Juwon Oshaniwa

Personal information
- Date of birth: 14 September 1990 (age 35)
- Place of birth: Ilorin, Nigeria
- Position: Left-back

Senior career*
- Years: Team / Apps / (Gls)
- 2007–2008: Kwara United
- 2008–2009: Lobi Stars
- 2009–2012: Sharks
- 2012–2015: Ashdod / 47 / (1)
- 2015–2017: Heart of Midlothian / 24 / (0)
- 2018–2019: Akwa United

International career
- 2012–2014: Nigeria / 17 / (0)

Medal record
Men's football
Representing Nigeria
Africa Cup of Nations
| Winner | 2013 South Africa |  |

= Juwon Oshaniwa =

Nigerian footballer

Juwon Oshaniwa (born 14 September 1990) is a Nigerian former professional footballer who played as a left-back.

He previously played for Kwara United, Lobi Stars, Sharks and Akwa United in Nigeria, Ashdod in Israel and Heart of Midlothian in Scotland. Oshaniwa is a full international for Nigeria and played in the 2014 FIFA World Cup.

==Club career==

===Ashdod===
Oshaniwa played club football in Nigeria for Kwara United, Lobi Stars and Sharks. After five years at Nigeria, Oshaniwa announced his intention to play in Europe.

In September 2012, he signed a four-year deal with Israeli club F.C. Ashdod. Oshaniwa made his Ashdod debut on 13 September 2012, where he made his first start, in a 2–1 win over Beitar Jerusalem. Just four months after signing for the club, Oshaniwa was linked with a move to Scottish Premiership side Celtic. Unfortunately, Oshaniwa suffered a virus that kept him out for months and made his return to the first team on 3 March 2013, in a 1–1 draw against Hapoel Tel Aviv. In his first season at Ashdod, Oshawniwa made sixteen appearances for the club.
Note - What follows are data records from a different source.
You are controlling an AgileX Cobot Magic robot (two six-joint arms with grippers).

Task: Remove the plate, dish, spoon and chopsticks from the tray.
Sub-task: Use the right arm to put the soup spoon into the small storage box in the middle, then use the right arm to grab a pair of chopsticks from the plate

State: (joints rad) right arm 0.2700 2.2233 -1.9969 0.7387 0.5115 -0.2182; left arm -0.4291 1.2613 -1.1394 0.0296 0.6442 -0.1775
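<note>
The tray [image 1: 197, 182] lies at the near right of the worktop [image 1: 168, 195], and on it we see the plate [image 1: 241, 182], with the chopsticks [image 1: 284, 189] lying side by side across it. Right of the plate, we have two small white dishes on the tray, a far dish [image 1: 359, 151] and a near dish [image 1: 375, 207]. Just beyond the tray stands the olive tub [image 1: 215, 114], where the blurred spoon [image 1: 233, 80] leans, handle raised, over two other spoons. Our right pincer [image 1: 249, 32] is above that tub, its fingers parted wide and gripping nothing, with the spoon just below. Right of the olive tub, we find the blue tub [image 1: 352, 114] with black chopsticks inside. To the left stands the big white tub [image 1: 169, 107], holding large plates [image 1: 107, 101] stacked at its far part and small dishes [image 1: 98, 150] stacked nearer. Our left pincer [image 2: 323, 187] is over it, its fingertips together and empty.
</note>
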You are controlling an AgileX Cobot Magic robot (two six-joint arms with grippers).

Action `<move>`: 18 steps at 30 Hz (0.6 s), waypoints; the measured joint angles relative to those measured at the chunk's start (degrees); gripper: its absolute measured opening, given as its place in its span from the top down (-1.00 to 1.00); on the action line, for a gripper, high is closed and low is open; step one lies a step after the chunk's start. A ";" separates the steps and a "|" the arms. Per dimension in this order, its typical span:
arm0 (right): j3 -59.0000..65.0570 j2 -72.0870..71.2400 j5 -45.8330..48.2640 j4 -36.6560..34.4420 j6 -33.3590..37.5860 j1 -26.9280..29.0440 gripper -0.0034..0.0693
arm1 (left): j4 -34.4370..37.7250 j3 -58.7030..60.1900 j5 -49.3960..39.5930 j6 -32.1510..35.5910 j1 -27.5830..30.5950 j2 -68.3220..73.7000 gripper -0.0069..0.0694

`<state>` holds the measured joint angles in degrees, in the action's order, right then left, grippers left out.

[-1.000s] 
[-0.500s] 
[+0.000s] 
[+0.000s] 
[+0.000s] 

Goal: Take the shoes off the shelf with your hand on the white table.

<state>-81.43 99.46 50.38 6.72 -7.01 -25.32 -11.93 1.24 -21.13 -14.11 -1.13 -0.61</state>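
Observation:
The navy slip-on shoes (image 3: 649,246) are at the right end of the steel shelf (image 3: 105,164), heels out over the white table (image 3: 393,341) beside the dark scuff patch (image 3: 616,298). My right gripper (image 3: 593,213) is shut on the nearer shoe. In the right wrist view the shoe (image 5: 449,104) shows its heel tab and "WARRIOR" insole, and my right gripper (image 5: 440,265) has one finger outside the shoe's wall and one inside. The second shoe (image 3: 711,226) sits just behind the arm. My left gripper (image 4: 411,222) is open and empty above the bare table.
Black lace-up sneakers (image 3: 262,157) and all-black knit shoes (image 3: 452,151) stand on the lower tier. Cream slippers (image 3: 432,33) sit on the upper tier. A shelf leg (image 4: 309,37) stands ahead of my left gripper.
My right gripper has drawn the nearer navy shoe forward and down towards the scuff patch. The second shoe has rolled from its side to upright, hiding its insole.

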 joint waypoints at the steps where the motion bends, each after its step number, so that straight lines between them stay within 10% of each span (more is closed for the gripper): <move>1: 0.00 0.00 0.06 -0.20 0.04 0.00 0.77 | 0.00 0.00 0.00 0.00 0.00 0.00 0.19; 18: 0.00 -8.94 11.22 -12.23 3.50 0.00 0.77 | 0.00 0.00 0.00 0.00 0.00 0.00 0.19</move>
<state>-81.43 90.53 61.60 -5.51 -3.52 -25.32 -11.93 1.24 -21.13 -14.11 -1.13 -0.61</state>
His second season at Ashdod saw him continued to be in the first team regular, as he made twenty-four appearances. His playing time was restricted to six games after injuries However, the club were later relegated from the Israeli top flight after finishing last of the Bottom Playoff. In January 2015, he was linked with a transfer to Scottish side Celtic for the second time. But the move had never materialised. The 2014–15 season saw Oshaniwa had his playing time restricted following his first team opportunities being limited with eleven appearances. During the season, Oshaniwa scored his first Ashdod goal on 17 January 2015, in a 2–1 win over Hapoel Petah Tikva.

Following the 2014–15 season, it was announced that Oshaniwa left the club to make his move to Scotland.

===Heart of Midlothian===

In June, Oshaniwa was linked with a move to Scottish club Heart of Midlothian ("Hearts") and stated he keen to move to United Kingdom to continue his football development. Weeks later, Hearts made a move for Oshaniwa and was on verge of signing him. However, the negotiations to complete the move was delayed over visa requirement, which he eventually was granted on 28 July 2015. His move to Hearts was completed, subject to international clearance, on 1 August. Oshaniwa expressed delight to join the club.

Following the move, Oshaniwa was not playing in the opening game of the season against St Johnstone and was at the dugout watching, as he was amazed with the football, the entertainment and the fans. Oshaniwa made his Hearts debut on 8 August 2015, playing as a left-back, in a 2–1 win against Dundee. In the 2016–17 season, Oshaniwa did not make any first-team appearances. He was released by Hearts in June 2017, a year before his contract had been due to expire.

In 2018 he signed for Akwa United.

==International career==
Oshawniwa was called up by Nigeria on 30 March 2012 and made his international debut for Nigeria in 2012, Since being called up by the national team, Oshawina has appeared in FIFA World Cup qualifying matches.

He was called up to Nigeria's 23-man squad for the 2013 Africa Cup of Nations. After appearing as an un-used substitute in Nigeria's African Cup of Nations, Oshaniwa played in the final, where he came on as a substitute for Elderson Echiéjilé in the 66th minute, in a 1–0 win over Burkina Faso to win African Cup of Nations for the third time. He said that winning the tournament was the highlight of his career.

The following year, Oshaniwa was named in the provisional squad for the 2014 FIFA World Cup. Oshaniwa continued to be in the squad for the World Cup following the cuts to the 23-man squad, where he played in all four of Nigeria's matches at the World Cup.

==Playing style==
The Cable has described Oshaniwa's playing style as "strength, tough tackles, good marking in one-on-one situation."